La semaine de la schizophrénie (13 au 20 mars) est une semaine de communication visant à démystifier la maladie, faire tomber les tabous et déstigmatiser les psychoses. A cette occasion, nous avons rencontré Nicolas Franck, psychiatre au centre hospitalier Le Vinatier, à Lyon. En plus d’avoir écrit ou coécrit plus de 200 articles sur cette maladie complexe, il est également responsable d’une équipe de recherche travaillant sur la schizophrénie, à l’Institut des sciences cognitives du CNRS.
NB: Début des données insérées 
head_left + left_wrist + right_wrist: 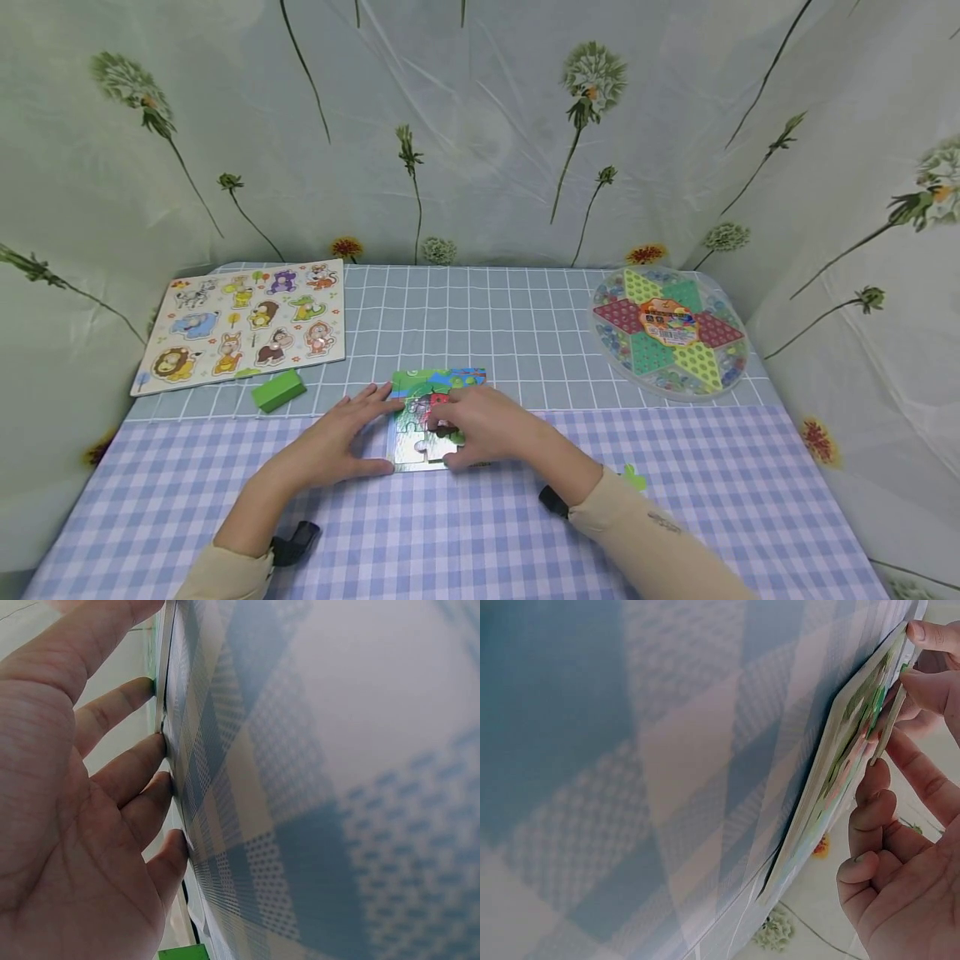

Lutter contre la stigmatisation
Pour Nicolas Franck, “il est très important de lutter contre la stigmatisation et d’expliquer que la maladie n’est pas une anomalie, c’est juste une différence. La stigmatisation nuit à l’accueil qu’il réserve à la personne et à l’image qu’elles ont d’elles-mêmes. Contrairement aux stéréotypes établis, les schizophrènes sont plus dangereux pour elles-mêmes que pour les autres. Il faut travailler sur l’image de la schizophrénie pour pouvoir s’en détacher ou en montrer une image positive. Cela commence par adapter son vocabulaire”.
Plusieurs dimensions symptomatiques
La schizophrénie a trois dimensions symptomatiques de la maladie : positive, négative et la désorganisation. En effet, la forme positive se détecte lorsqu’une personne délire et hallucine. Le plus fréquent est l’hallucination verbale, bien qu’elle ne touche que 30 à 80 % des personnes schizophrènes. En réalité, il n’y a pas de critère consensuel, et c’est loin d’être systématique à chaque patient. Deux personnes avec le même diagnostic n’ont pas forcément les mêmes symptômes, explique-t-il. La dimension négative surgit lorsqu’une personne perd sa volonté d’agir, et ne parvient pas à ressentir des émotions ou du plaisir. La dimension désorganisée signifie l’incapacité à tenir un discours censé.
La schizophrénie survient généralement entre 15 et 25 ans
Bien qu’une personne puisse naître avec des fragilités, la schizophrénie n’est pas totalement génétique, et survient généralement entre 15 et 25 ans. Cette maladie qui touche aussi bien les femmes que les hommes peut se manifester avec un surcroît de stress (traumatisme crânien, choc émotionnel…) ou la consommation de cannabis, qui augmente le risque de déclencher la maladie à un moment donné de sa vie.
“Si la personne délire, cela ne sert à rien de lui asséner brutalement que c’est faux et qu’il est en train de délirer car il ne pourra pas en avoir conscience. L’important est de créer un lien de confiance en se basant sur ses besoins, ses souhaits, et non pas sur des vérités absolues”, rappelle le spécialiste.
La maladie peut être brutale ou progressive
L’arrivée de la maladie peut s’exprimer brutalement avec un épisode psychotique aigu (délire et hallucination d’emblée) qui ne cède pas complètement aux traitements médicamenteux. L’autre cas de figure est l’entrée plus progressive vers la maladie, où il est plus difficile de diagnostiquer la maladie, d’où la nécessité de développer des structures et des offres de soins spécifiques pour les épisodes psychotiques.
Toujours viser le rétablissement
La schizophrénie est très hétérogène car il y a des schizophrènes qui évoluent d’un seul tenant, tandis que d’autres, par poussées. On ne peut donc pas résumer la schizophrénie à un titre évolutif précis. “On ne vise pas guérison car on ne connaît pas les causes et mécanismes, on vise plutôt le rétablissement qui est subjectif. Il y a également la rémission où certaines manifestations de la maladie sont suspendues, mais quoi qu’il en soit, l’objectif primordial est que le patient se sente bien”.
Plusieurs soins sont nécessaires
Les soins combinent plusieurs méthodes, qu’elles soient médicamenteuses ou non-médicamenteuses. En général, le patient a besoin d’un antipsychotique pour éviter que les symptômes positifs soient trop importants et lui fassent souffrir. La personne bénéficiera de la psychoéducation pour qu’elle s’approprie des éléments concernant sa maladie et de son traitement. Elle aura également besoin d’entraînement pour les compétences sociales dans le but d’améliorer sa
communication avec autrui. En outre, la remédiation cognitive peut être utile, en plus d’un travail assidu sur l’autostigmatisation avec des thérapies narratives ou d’autres formes de psychothérapies.